純文学を目指すも出来心で書いたラノベがヒットしスランプに悩む作家・矢文学(ブンガク)と、正統派文学少女だが中身は腐った女子高生・明日葉の、むず痒いほどにじれったく甘酸っぱい純愛物語。
腐女子の恋愛ものは昨今の流行りですが、これは同時に作家とファンのラブストーリーでもあります。
明日葉はブンガクの書いたラノベをこよなく愛しキャラに萌える生粋の腐女子、二次元アレルギー持ちのブンガクは明日葉に惹かれながらも哀れその妄想爆裂な生態に振り回される事に。

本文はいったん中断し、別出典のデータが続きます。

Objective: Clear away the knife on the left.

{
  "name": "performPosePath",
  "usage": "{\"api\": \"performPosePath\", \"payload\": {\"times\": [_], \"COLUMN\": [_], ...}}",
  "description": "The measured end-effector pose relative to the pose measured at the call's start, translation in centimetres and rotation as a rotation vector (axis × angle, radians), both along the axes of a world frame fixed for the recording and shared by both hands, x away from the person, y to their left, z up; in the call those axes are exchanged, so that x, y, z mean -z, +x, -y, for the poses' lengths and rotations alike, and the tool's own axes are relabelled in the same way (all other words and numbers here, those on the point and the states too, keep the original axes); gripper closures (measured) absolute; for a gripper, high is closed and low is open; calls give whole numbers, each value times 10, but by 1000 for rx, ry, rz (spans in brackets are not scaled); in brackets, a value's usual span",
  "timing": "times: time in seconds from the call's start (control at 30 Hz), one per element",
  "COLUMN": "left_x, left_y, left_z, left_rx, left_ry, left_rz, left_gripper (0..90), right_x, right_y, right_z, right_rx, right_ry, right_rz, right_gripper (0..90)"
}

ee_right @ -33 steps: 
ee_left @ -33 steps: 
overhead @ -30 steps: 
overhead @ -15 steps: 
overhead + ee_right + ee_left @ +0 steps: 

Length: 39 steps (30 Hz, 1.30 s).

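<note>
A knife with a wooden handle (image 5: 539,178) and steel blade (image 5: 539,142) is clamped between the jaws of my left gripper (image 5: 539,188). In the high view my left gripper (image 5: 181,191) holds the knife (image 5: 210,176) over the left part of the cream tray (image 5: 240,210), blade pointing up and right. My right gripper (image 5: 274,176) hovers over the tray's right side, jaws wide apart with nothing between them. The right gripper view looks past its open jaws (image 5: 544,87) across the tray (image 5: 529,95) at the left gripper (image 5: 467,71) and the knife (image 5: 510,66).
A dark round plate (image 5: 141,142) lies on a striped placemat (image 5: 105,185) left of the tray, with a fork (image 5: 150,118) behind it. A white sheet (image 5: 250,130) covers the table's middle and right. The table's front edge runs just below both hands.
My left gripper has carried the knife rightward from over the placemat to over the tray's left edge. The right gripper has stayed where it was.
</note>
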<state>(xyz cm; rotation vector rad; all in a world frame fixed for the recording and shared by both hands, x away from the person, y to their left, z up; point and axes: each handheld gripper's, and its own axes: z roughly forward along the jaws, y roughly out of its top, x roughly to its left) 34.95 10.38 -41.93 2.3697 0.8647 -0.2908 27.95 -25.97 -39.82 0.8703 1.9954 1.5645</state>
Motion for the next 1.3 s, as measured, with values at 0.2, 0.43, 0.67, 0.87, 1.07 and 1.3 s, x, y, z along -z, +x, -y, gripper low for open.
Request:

恋愛経験ゼロ、堅物で生真面目なブンガクと明日葉のやりとりは見ていて微笑ましい。しかし本作で語られるのは物書きなら誰もが共感するだろう創作の悩み、「誰の為に小説を書くんだ?」という素朴な命題。
極論してしまえば、作者にとって読者は見えない人。
自分の本がいかに支持されてるといえど、実際書店で買われる瞬間を目撃でもしない限り実感し得ないのでは?またブンガクは、ネットに氾濫する書評や腐女子中傷の風潮にも疑問を呈すも、それに答える明日葉のまっすぐな眼差しと言葉がまぶしい。
奥手で不器用な二人を温かく(?)見守る脇役も魅力的。
編集者を目指す親友やその彼女、男勝りな担当編集者がおたつくブンガクの尻を叩いてくれます。ヒロインの明日葉はちょっと出来すぎなくらいイイ子なんですが、ブンガクとの恋愛模様がとてもほのぼのしてるので自然と応援したくなってくる。
ついったーやブログ、コミケなど、オタクと親和性の高いツールやイベントが二人の関係性を深める重要なキーとして続々登場するので、それらに馴染んだ読者はわくわくするようなライブ感を味わえます。